Your instructions → Start at the line with "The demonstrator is" and print every line through the end of the material below. Keep it exact and free of pictures.

Information supplied →
──────────
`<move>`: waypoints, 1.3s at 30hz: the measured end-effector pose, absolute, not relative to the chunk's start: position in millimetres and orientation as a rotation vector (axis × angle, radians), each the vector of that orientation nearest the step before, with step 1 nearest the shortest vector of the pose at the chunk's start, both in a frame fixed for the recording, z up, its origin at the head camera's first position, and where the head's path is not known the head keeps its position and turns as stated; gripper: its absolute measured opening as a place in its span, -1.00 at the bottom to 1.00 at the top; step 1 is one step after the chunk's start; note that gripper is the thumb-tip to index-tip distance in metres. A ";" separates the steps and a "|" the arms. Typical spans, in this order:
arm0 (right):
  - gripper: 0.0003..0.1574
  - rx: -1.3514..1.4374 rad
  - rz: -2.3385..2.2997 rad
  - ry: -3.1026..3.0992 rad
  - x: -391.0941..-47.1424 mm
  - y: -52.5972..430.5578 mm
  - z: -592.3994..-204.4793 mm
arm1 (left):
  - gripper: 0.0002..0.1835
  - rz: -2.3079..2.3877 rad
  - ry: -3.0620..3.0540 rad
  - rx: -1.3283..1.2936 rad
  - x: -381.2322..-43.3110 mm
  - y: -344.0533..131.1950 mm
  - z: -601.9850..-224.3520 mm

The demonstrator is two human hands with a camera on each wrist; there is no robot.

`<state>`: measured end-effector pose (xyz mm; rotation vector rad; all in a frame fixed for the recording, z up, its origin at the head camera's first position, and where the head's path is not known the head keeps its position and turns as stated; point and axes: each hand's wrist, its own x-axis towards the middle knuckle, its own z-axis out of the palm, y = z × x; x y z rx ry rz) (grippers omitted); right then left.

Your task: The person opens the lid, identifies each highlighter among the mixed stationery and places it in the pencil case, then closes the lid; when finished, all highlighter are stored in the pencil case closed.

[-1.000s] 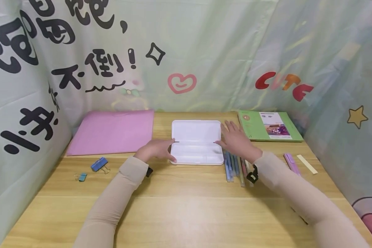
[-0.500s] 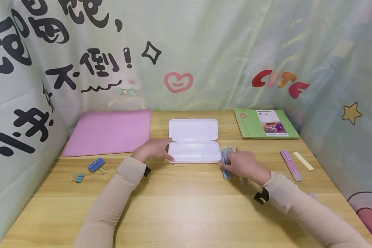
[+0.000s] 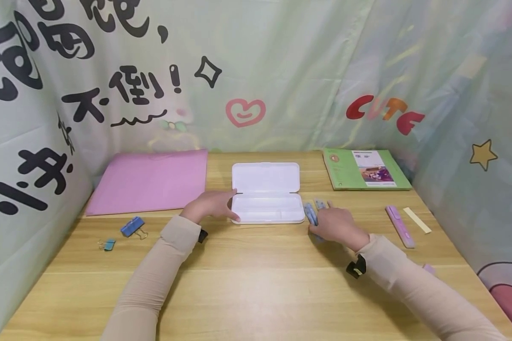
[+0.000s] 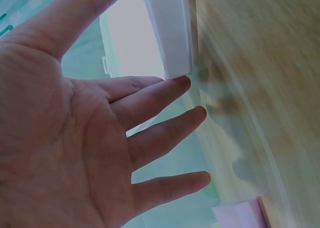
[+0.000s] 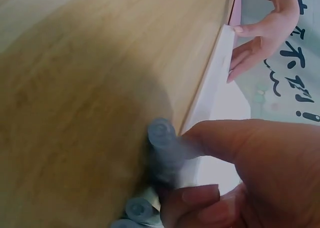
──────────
Solved exercise →
The demonstrator is two human hands with a camera on each wrist; there is no robot.

`<state>`: measured end-effector pose (xyz mm; rotation vector rad; all in a frame fixed for the recording, z up, its origin at the head camera's first position, and where the head's path is not known the head keeps its position and turns as stated; point and axes: each hand's wrist, its own x-axis towards the middle knuckle, its own z-axis out of the palm, y = z × x; x y z rx ry rz) (grippers omitted); right then left.

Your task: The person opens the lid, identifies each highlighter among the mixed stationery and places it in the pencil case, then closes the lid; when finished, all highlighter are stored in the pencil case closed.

[-1.000s] 
[-0.500s] 
[+0.000s] 
[+0.000s] 
[+0.000s] 

The answer given above is complete as it stands.